In a May 8 call with financial analysts to discuss first-quarter earnings, the company revealed that it has lost market share for value customers, despite early success from its new Right Price, Right Size menu. As marketing of the menu yielded to fish promotion and other messages, value sales softened.
“As the consumer environment evolves, we are refining our promotional calendar to optimize sales, check and transaction growth with modestly more emphasis on price value to go along with our premium promotions,” said Emil Brolick, president and chief executive officer.
Brolick described an “interesting dynamic that we are seeing is that as you look at the consumer environment out there, that we are probably seeing an increasing bifurcation of consumers where you still have consumers that have the capacity to spend on higher-end items.”
In competing with the quickly growing fast-casual segment, Wendy’s has launched more premium products – and such efforts are paying off.

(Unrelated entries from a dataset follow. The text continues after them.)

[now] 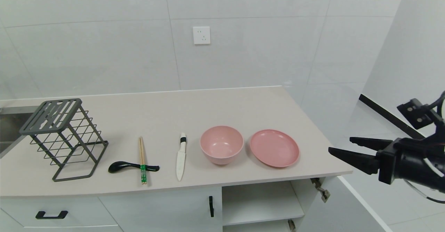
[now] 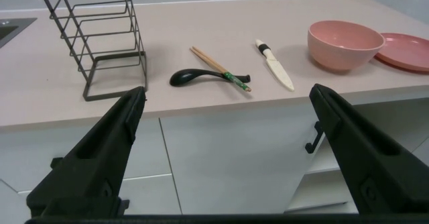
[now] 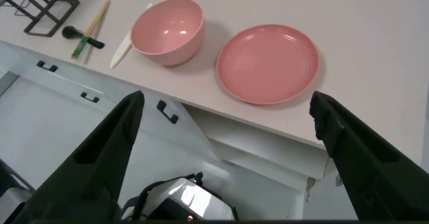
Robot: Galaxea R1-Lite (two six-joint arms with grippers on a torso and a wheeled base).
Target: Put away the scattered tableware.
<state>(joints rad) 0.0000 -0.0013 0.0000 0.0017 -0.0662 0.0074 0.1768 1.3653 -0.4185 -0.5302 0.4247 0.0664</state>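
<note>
While the pink bowl (image 1: 221,144) stood beside the pink plate (image 1: 274,148) on the counter (image 1: 208,110), the right gripper (image 1: 340,144) hung released and empty past its edge; the left gripper (image 2: 227,90) also gaped empty.

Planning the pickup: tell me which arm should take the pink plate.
Right, likely. The right hand hangs open beside the counter end nearest the pink plate; the left hand faces the spoon, farther off.

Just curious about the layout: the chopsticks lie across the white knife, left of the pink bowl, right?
Not quite. The head view shows the chopsticks lying across the black spoon, left of the pink bowl; the white knife lies apart, between them.
</note>
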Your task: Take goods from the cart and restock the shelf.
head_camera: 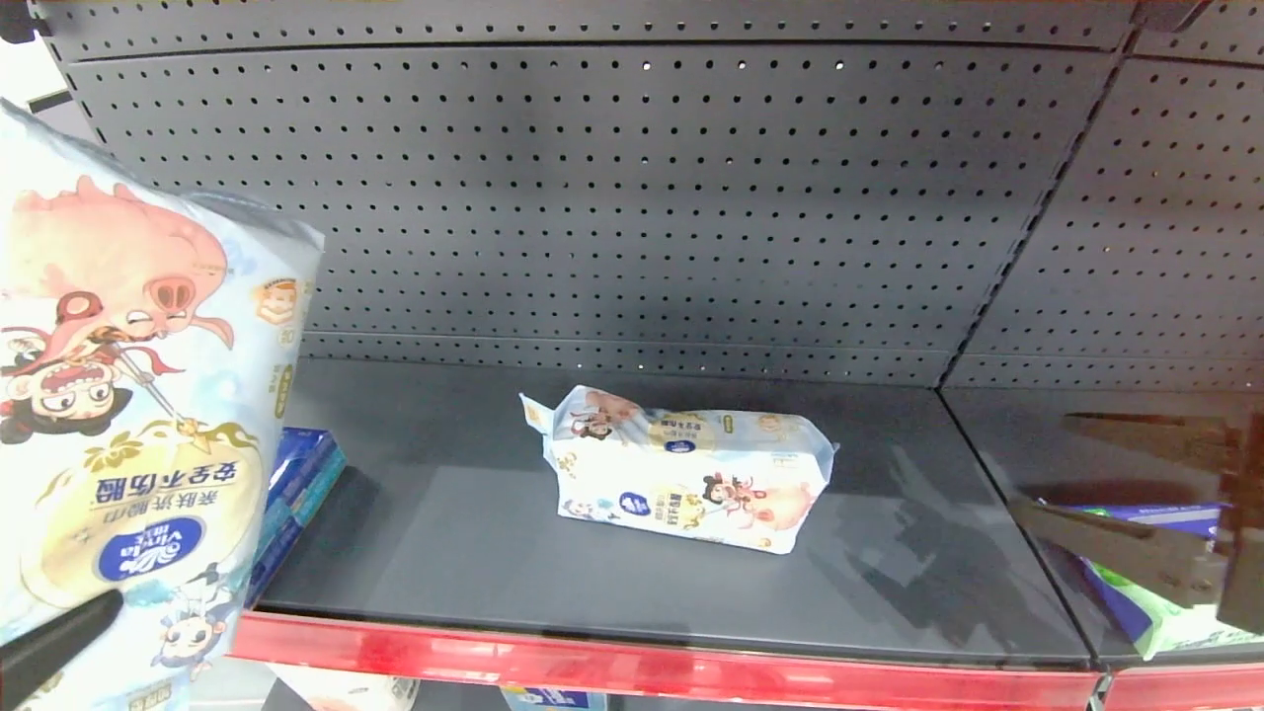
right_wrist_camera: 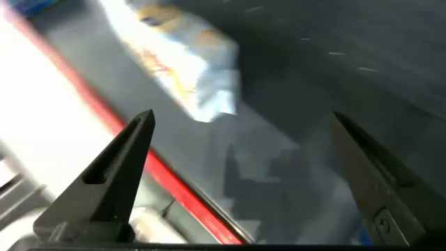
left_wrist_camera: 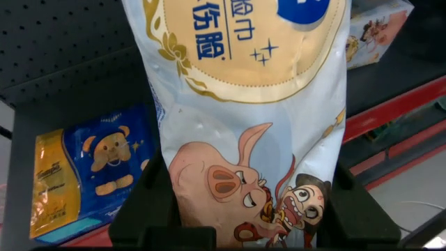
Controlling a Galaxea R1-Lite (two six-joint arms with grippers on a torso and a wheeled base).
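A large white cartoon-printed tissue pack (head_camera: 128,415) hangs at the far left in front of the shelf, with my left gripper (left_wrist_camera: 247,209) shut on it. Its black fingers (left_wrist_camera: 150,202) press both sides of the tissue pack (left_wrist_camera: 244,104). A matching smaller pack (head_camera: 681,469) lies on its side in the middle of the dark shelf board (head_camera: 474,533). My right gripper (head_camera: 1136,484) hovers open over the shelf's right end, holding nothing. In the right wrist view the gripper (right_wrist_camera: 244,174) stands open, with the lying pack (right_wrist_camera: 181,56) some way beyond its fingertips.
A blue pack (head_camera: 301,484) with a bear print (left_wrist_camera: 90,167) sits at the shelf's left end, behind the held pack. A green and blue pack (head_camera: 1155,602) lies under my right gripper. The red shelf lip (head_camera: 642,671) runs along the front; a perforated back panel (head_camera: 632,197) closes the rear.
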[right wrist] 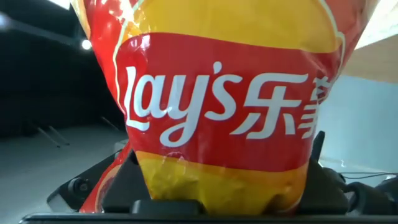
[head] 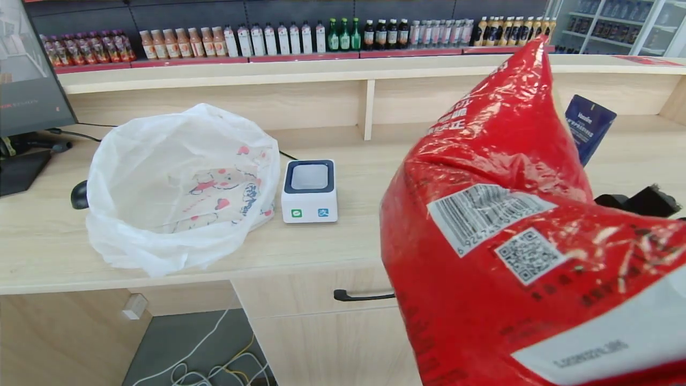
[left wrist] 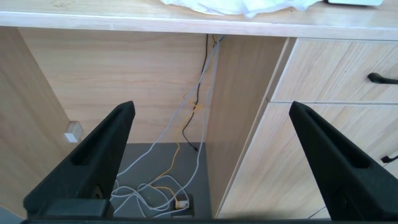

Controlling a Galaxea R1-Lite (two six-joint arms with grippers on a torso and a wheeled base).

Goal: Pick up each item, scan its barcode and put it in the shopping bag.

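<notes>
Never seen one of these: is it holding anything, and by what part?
The right gripper holds the red chip bag, fingers squeezing its two sides below the logo. The left gripper holds nothing.

You're looking at a pale wooden counter [head: 353,241]. The white shopping bag [head: 177,187] sits open on it, and 1 white scanner [head: 310,190] stands just beside the bag, on its right. A black mouse [head: 79,194] touches the bag's left side, with the monitor base [head: 19,171] farther left.
</notes>
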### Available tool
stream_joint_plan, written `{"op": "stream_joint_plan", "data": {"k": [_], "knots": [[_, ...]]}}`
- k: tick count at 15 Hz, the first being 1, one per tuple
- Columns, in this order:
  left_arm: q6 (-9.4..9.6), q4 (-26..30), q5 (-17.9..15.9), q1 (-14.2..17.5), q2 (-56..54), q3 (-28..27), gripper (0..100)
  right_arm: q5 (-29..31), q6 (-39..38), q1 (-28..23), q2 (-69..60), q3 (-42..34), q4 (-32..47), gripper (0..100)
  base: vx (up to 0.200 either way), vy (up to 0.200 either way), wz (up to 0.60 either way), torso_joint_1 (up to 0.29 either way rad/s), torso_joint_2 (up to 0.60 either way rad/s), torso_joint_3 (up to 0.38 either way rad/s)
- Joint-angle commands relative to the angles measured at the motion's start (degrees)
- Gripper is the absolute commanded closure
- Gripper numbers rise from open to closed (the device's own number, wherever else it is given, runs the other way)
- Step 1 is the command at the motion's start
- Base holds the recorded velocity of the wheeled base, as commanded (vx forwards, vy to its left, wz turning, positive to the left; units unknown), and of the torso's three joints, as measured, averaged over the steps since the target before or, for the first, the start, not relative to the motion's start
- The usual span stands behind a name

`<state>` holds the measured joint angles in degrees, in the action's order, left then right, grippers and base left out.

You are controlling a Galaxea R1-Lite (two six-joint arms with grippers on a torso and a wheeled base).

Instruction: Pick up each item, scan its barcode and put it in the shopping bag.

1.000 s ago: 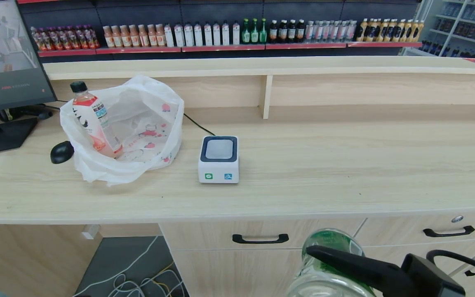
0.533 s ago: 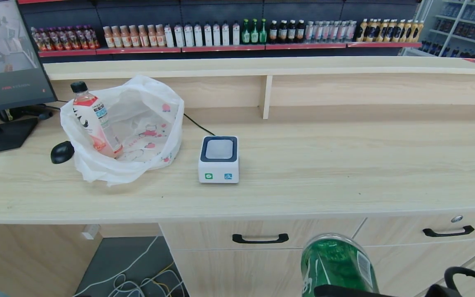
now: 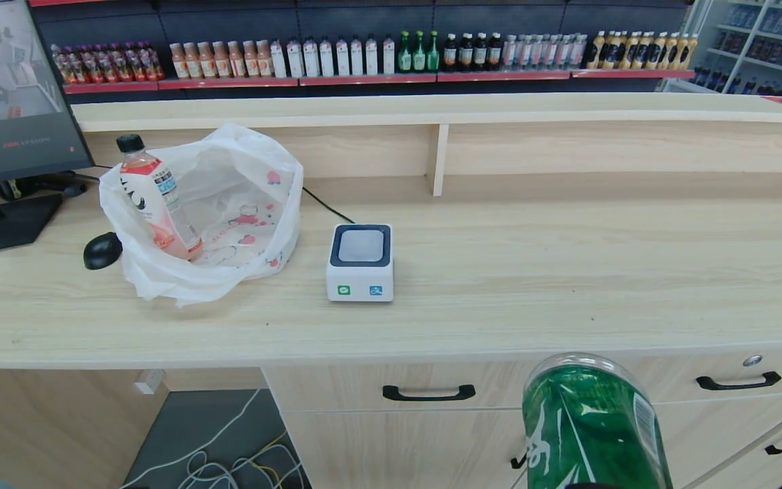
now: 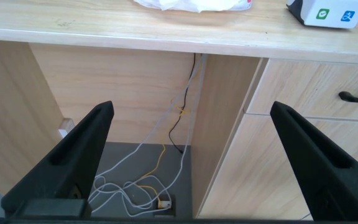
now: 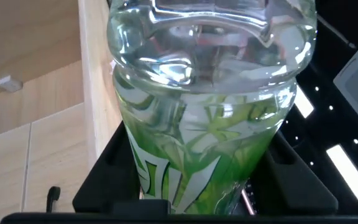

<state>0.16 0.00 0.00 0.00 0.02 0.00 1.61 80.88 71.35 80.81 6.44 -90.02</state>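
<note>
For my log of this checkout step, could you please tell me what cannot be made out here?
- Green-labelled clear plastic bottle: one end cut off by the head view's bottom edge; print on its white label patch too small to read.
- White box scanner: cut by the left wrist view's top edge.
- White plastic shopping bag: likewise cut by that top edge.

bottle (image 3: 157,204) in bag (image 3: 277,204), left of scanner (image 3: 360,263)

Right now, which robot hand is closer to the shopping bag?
Left. The left gripper hangs low before the counter, roughly below the shopping bag, fingers open. The right gripper, holding the green bottle, is off to the right, past the scanner.
</note>
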Motion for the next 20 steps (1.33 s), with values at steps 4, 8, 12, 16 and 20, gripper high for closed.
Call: {"op": "stream_joint_plan", "data": {"k": [4,8,12,16,20], "knots": [[0.02,0.0,0.0,0.0,0.0,0.0,0,0.0,1.6,0.0,-0.2,-0.3,0.0,100,0.0,0.0,0.0,0.0,0.0,0.0],[0.02,0.0,0.0,0.0,0.0,0.0,0,-0.4,3.9,0.0,0.0,0.4,0.0,100,0.0,0.0,0.0,0.0,0.0,0.0],[0.02,0.0,0.0,0.0,0.0,0.0,0,-2.6,6.7,0.0,1.6,2.6,0.0,100,0.0,0.0,0.0,0.0,0.0,0.0],[0.02,0.0,0.0,0.0,0.0,0.0,0,-3.2,7.3,0.0,2.5,4.0,0.0,100,0.0,0.0,0.0,0.0,0.0,0.0],[0.02,0.0,0.0,0.0,0.0,0.0,0,-3.2,8.6,0.0,3.1,4.9,0.0,100,0.0,0.0,0.0,0.0,0.0,0.0]]}}
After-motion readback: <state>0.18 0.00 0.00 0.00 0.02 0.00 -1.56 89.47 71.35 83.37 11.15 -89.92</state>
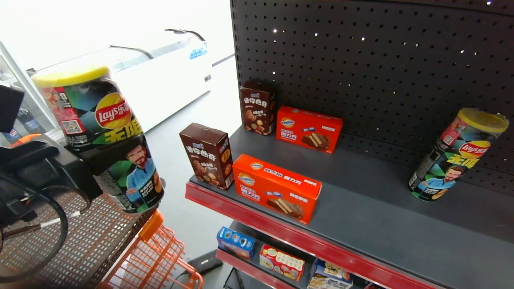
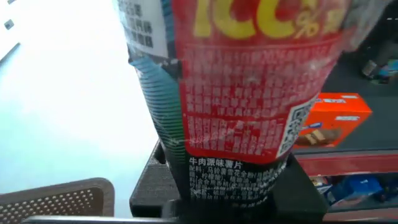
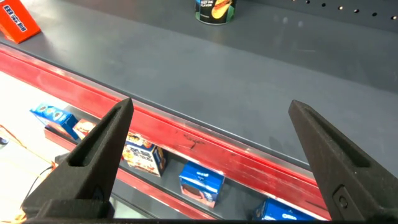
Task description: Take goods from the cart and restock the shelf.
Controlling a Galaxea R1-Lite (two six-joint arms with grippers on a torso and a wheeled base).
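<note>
You're in the carry step: the chips can [image 1: 100,136] is out of the cart [image 1: 152,257] and up in the air, not yet on the shelf [image 1: 361,208]. Your left claw [image 2: 230,186] is clamped on its lower half, so the can rises out of the claw with its yellow lid on top, leaning a little.

Take the standing can [image 1: 453,156] on the shelf as your mark. The held can is well apart from it, off the shelf's end, with the brown box [image 1: 209,154] and the front orange box [image 1: 277,186] between the two.

The next move, I'd judge, calls for:
- carrying the can across above those boxes;
- righting it;
- setting it down on the bare shelf just beside the standing can.

Watch the boxes as you pass; a low swing could topple them.

Your right claw [image 3: 211,168] is spread wide with nothing in it, out before the shelf's red front edge, the standing can farther back.
</note>
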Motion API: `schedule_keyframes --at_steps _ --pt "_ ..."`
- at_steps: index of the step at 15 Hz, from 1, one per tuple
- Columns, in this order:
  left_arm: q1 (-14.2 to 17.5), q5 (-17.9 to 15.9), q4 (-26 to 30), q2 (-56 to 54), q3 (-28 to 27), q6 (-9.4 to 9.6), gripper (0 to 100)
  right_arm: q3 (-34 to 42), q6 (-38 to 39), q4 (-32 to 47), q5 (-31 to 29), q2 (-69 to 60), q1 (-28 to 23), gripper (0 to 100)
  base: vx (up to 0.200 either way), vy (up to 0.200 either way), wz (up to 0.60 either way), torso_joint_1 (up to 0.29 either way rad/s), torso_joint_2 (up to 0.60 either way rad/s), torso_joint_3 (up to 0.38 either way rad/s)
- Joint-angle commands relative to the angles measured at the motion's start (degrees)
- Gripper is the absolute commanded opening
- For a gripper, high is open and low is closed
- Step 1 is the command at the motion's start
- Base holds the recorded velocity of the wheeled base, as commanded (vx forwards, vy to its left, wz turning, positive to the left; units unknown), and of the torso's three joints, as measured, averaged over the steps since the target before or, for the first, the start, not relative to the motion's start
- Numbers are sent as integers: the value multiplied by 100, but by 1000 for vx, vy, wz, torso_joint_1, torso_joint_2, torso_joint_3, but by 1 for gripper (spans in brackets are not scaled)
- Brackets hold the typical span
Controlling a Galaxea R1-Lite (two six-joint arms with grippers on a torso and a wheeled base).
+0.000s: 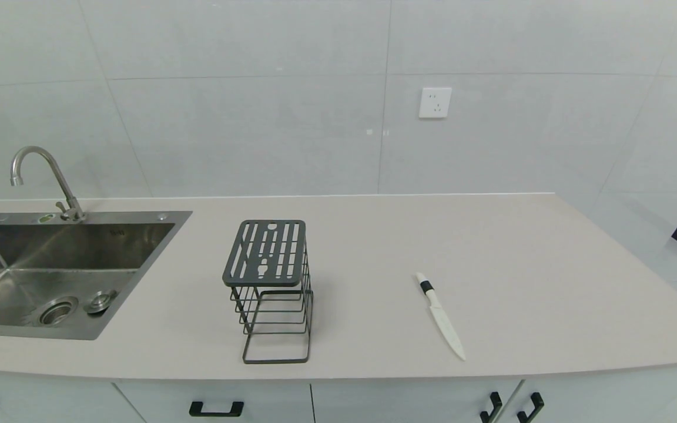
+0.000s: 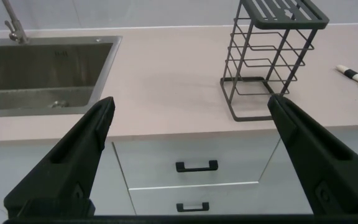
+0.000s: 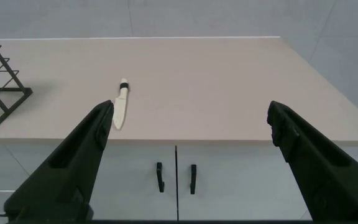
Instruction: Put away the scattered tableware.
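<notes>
Counter [image 1: 491, 247]: sink [image 1: 80, 247] set in at frame left, rack [image 1: 265, 251] at centre, knife [image 1: 441, 316] lower right of rack, well apart.

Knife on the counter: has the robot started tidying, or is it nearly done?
Nothing looks done: the knife lies flat on the counter, apart from the rack. Nothing is in hand: the left gripper and right gripper are open and empty. Left, probably: slotting the knife into the rack.

You will find no text, number or sign here that can be read. The sink [image 1: 115, 217] bears a small dark mark [image 1: 116, 232] on its back inner wall and a small green sticker [image 1: 46, 218] on its rim beside the faucet [image 1: 61, 182]; both are too small to make out.
</notes>
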Motion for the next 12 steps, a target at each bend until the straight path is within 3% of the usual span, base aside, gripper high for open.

The April introduction of Flatbread Grilled Chicken sandwiches led to the company’s highest level of large chicken sandwich unit sales in nine years.
Meanwhile, value shoppers, who represent 20% of overall business in the industry, according to the company, may have forgotten about Wendy’s 99-cent offerings.
“It is almost like for some of the price value shoppers, it is ‘out of sight, out of mind,’” Brolick said.
Such customers, he added, must be reminded on an ongoing basis about a value offer.
“It is apparent to us that, to this core group of 99c price shoppers, they are heavy users often of quick-serve restaurants, and you need to continually remind them that you have products available for them every day just because their economic situation necessitates that price point,” Brolick said.
New marketing plans include more emphasis on the 99c price point of the Right Price, Right Size menu, which also includes $1.19 and $1.99 items, while continuing to execute what Brolick called “the power of ‘the and.’”
“It is not stepping away by any means from the high end because you will see that we have some outstanding product coming into the pipeline,” he said. “But we feel we also have ongoing pressure against the price value end.”
In addition to tweaking its advertising strategy, Wendy’s recently has sought cost management opportunities, which include an agreement with suppliers to reduce beverage costs and a decision to boot breakfast from restaurants with unprofitable morning day-parts.
“While this decision will negatively impact our 2013 same-store sales result, as was anticipated, it will aid our earnings performance as we benefit from reduction in breakfast advertising expense, as well as the elimination of unprofitable morning daypart operations in these restaurants,” Brolick said.
He added that positive results from the restaurant reimage initiative are offsetting lost sales from discontinued breakfast.
“We know we can’t outspend the competition, so we must outthink and out-execute them,” Brolick said. “Instead of trying to beat them at the same game, we must play an entirely different game.”